Delhi, known as the ‘heart of India’, is rich in cultural diversity. Delhi is among the hub cities in the India where people from different states and cultures come in search of better life and opportunities. Thus, the city is known to be a mix of cultures and traditions. An amalgamation of urban and rural living, colourful nightlife, UNESCO Heritage Sites & Monuments, and much more, make Delhi an ideal place for tourists. Major attractions that create a huge influx other than Qutub Minar are Red Fort, Humayun’s Tomb, Jama Masjid and Lotus Temple, etc.

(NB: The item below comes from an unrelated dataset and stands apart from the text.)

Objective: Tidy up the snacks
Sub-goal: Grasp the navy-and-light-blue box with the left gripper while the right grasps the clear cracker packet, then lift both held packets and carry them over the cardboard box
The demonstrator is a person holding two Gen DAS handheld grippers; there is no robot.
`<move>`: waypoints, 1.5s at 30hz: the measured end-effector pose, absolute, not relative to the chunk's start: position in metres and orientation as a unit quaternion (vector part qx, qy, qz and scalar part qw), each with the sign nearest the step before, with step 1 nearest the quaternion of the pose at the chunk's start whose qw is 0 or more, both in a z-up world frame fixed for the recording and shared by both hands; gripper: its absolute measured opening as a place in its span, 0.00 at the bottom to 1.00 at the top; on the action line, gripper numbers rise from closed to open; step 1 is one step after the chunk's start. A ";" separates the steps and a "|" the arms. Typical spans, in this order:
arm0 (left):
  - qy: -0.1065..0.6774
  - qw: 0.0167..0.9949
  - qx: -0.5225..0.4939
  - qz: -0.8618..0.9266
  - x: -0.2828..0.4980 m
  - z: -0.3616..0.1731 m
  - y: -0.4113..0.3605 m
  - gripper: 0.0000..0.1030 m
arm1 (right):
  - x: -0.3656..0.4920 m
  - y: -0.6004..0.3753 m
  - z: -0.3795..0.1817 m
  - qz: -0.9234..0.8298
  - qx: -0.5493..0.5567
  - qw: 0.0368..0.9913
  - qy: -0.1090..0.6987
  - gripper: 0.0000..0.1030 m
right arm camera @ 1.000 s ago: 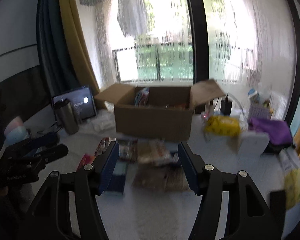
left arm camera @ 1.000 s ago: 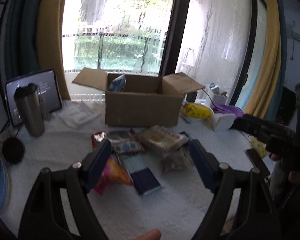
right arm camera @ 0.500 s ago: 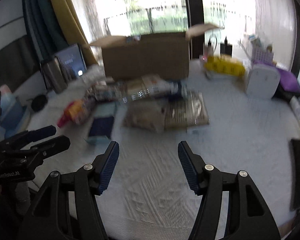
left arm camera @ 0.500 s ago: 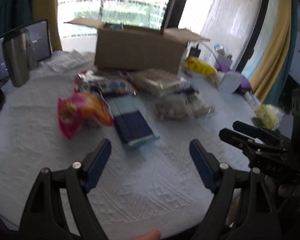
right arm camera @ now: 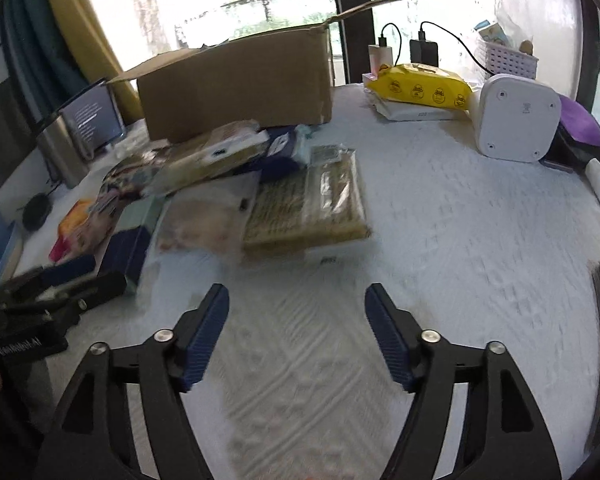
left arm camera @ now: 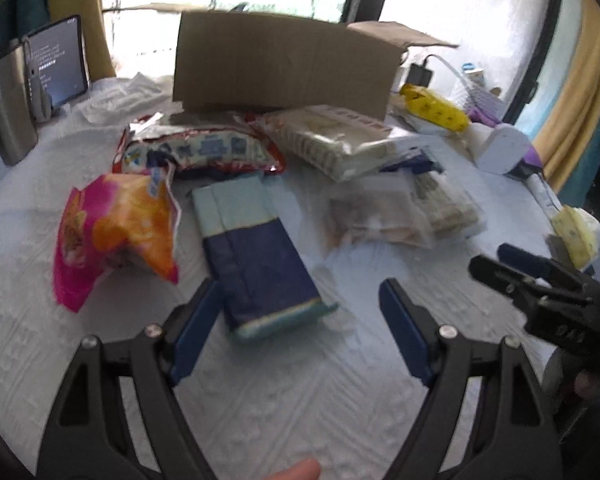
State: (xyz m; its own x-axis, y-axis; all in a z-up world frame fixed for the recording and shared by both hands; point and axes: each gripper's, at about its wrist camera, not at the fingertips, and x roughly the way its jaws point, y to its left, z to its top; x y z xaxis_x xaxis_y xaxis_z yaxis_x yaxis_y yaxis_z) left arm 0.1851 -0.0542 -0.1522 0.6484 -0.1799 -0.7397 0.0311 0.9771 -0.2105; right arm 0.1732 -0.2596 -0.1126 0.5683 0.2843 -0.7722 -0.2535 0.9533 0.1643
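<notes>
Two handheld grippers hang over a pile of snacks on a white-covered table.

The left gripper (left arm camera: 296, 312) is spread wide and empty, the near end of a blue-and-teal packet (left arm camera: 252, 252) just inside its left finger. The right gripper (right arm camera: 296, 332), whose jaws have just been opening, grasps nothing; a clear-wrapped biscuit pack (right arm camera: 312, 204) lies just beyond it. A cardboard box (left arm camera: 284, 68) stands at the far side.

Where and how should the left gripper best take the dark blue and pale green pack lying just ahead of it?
Probably across its long sides at the near, dark blue end of the pack, coming from above. It lies flat, near end toward the open left gripper, with cloth bare on its right.
</notes>
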 end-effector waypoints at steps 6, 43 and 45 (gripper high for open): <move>0.439 0.895 -0.071 -0.037 0.205 -0.164 -0.051 0.79 | 0.211 -0.266 -0.115 0.142 0.036 0.884 0.443 0.79; 0.419 0.900 -0.032 -0.116 0.123 -0.146 -0.056 0.52 | 0.125 -0.267 -0.090 0.183 0.043 0.883 0.431 0.23; 0.416 0.901 -0.032 -0.119 0.118 -0.144 -0.055 0.52 | 0.116 -0.266 -0.085 0.181 0.040 0.887 0.423 0.22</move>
State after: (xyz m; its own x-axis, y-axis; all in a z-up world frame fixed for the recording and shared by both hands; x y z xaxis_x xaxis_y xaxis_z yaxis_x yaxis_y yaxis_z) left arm 0.1177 -0.0551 -0.1443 0.6248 -0.2410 -0.7426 0.1871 0.9697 -0.1573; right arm 0.1165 -0.2662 -0.0847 0.5765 0.3544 -0.7362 -0.2863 0.9315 0.2243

I first visited the Qutub Minar (a USESCO Heritage minaret in south Delhi) with my family when I was two or three. Not able to recall the memories from my first visit, I decided to visit the minaret again as my father spoke highly of it. Upon setting foot in the Qutub Complex, the 73-metre tall minaret seemed to be just like any other, but upon looking up close, it had me glued. Built with Indo-Islamic architecture, the walls are inscribed with beautiful Kufic calligraphy that is only visible when you look closely. The entire complex that also includes mosques and other structures, is so captivating that it also found its way into poetries by various international artists. Though the monument dates back to centuries, it is still in the limelight today.
Bricking down the history
The tower was built in the 12th century under various rulers of Delhi Sultanate. It was started by Qutb-ud-din-Aibak who laid down the first storey and was further continued by his successors. Several attempts were made to replicate the monument but all in vain. According to records, 27 Hindu and Jain temples, unfortunately, were destroyed to construct Qutub Minar. Furthermore, a lot of break and make drama revolves around the minar. For instance, the topmost storey was damaged by lightning in 1369 and a major earthquake in 1803 caused serious damage to the tower. But, after all the unfortunate incidents, Qutub Minar is still the tallest brick minaret in the world.
A lot of other monuments and buildings stand in the Qutub Complex.
What not to miss
Adding to the grace of Qutub Minar, stands Alai Darwaza. It is carved out of red sandstone and decorated with white marble. The inscriptions on the domed gateway display beautiful craftsmanship of Turkish artisans.
Built in the 12th century, simultaneously with the Qutub Minar, is the first mosque after the Islamic conquest of India. The mosque was constructed after demolishing numerous temples and a Sanskrit school, and was built from their ruins.
The 7.21-metre high pillar that weighs around 6,500kgs is a curious case of architectural design. Built in the memory of the mighty king Chandragupta II, it has decorative bell which itself weigh around 650kgs. If you visit the Qutub Complex, do learn about, and see for yourself, the ‘chemical story’ that the Iron Pillar is famous for.
Best time to visit Qutub Minar: October to March
Qutub Minar Entrance Fees: INR 35 for Indians, INR 600 for foreigners.